--- To do ---
Exactly the lines below from the line with "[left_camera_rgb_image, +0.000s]" through the line with "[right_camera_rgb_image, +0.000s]" must make up the answer, both ends included and pictures left out.

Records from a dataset
──────────────────────────────

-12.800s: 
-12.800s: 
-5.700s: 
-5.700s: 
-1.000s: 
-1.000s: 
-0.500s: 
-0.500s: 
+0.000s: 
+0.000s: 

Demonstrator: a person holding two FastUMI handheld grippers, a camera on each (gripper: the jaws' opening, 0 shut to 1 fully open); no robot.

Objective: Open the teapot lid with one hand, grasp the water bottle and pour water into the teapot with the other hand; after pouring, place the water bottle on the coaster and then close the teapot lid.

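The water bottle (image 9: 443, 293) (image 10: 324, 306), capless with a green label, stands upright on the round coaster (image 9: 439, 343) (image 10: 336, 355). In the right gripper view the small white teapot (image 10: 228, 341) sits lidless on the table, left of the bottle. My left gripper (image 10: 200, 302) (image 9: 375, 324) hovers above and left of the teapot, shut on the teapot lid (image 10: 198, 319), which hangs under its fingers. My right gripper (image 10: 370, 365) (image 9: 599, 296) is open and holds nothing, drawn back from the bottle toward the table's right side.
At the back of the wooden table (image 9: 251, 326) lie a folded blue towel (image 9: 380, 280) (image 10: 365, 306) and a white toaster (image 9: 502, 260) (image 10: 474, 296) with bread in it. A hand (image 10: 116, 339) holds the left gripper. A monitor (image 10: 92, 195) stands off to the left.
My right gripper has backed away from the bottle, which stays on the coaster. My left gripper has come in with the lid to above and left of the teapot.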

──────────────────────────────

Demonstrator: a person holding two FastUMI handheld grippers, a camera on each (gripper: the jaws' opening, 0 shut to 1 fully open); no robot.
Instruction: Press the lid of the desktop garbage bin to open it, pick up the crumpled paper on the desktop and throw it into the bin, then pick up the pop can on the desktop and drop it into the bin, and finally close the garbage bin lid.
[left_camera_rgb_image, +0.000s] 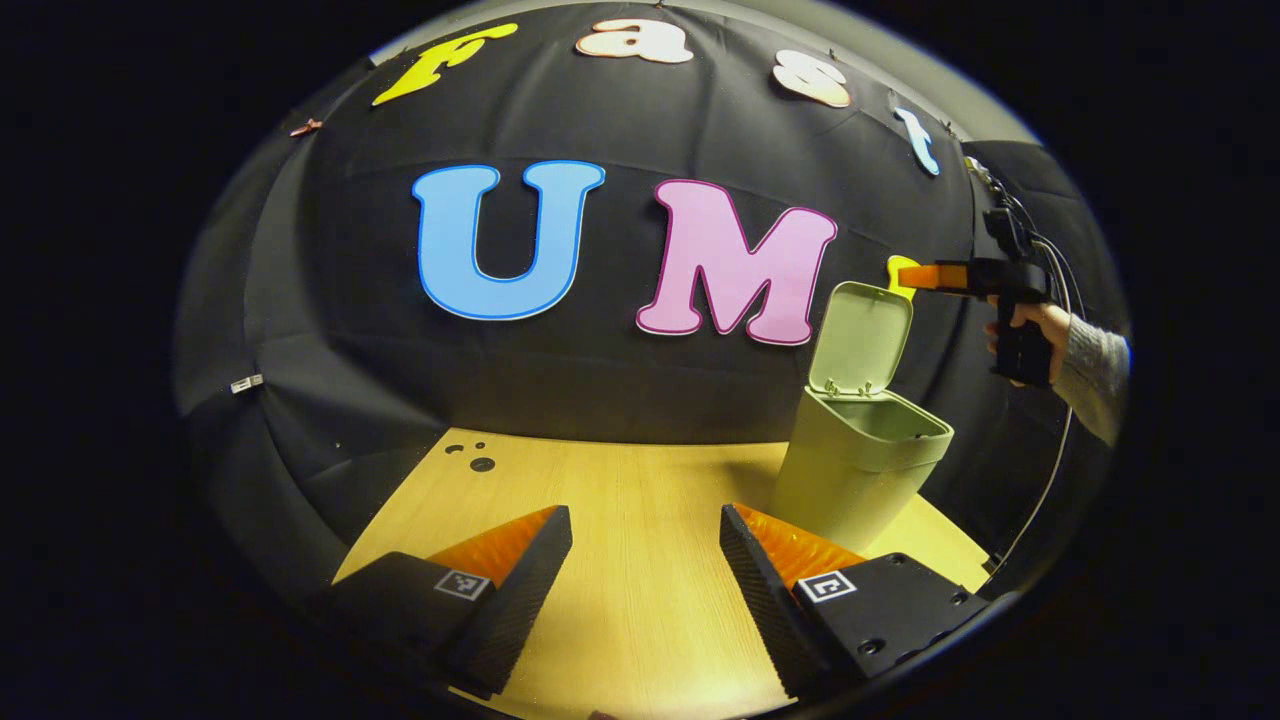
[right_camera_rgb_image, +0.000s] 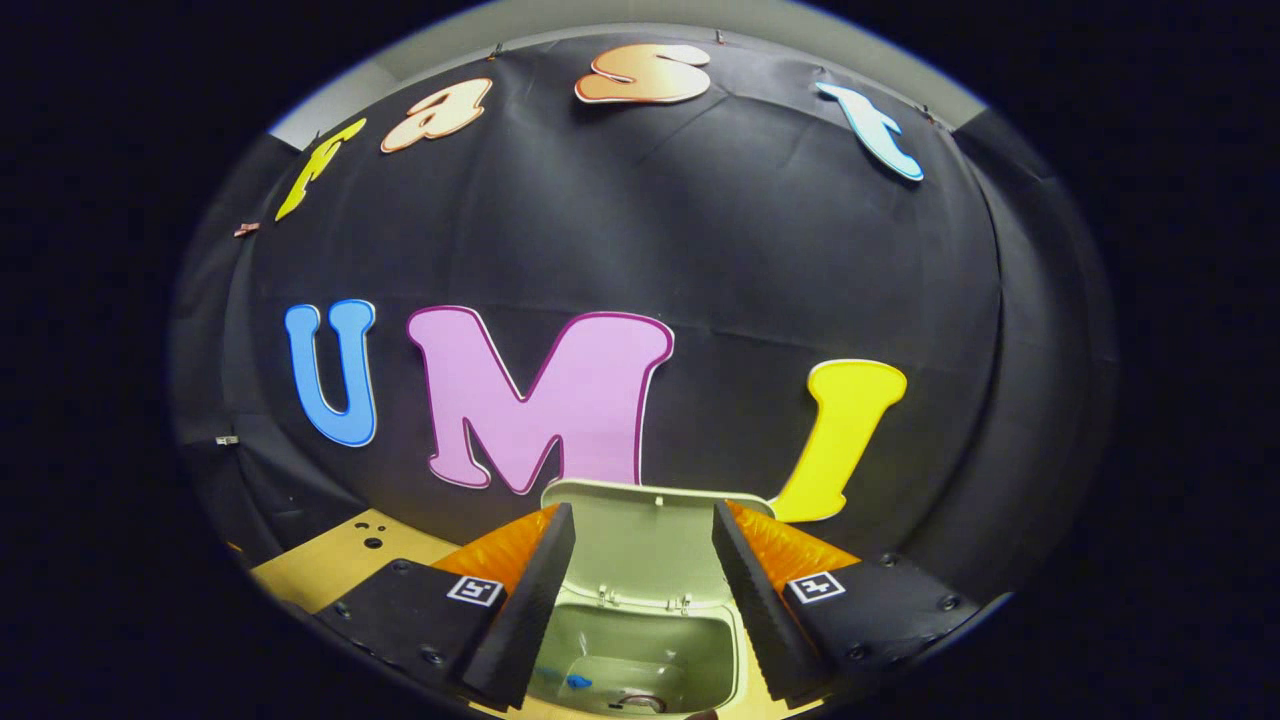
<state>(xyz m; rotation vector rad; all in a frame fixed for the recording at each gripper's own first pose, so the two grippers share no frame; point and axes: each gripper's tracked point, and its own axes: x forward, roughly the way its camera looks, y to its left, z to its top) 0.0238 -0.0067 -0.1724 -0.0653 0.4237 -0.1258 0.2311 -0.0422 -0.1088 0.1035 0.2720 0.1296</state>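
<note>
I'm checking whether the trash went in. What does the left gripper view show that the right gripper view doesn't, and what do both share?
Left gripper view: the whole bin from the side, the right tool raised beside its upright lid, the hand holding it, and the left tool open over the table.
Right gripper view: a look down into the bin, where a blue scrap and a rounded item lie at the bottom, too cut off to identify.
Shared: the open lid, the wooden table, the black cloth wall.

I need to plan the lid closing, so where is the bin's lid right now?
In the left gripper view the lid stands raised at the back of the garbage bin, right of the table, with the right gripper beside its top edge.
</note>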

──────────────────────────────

--- Response area ---
[left_camera_rgb_image, +0.000s] 
[right_camera_rgb_image, +0.000s] 

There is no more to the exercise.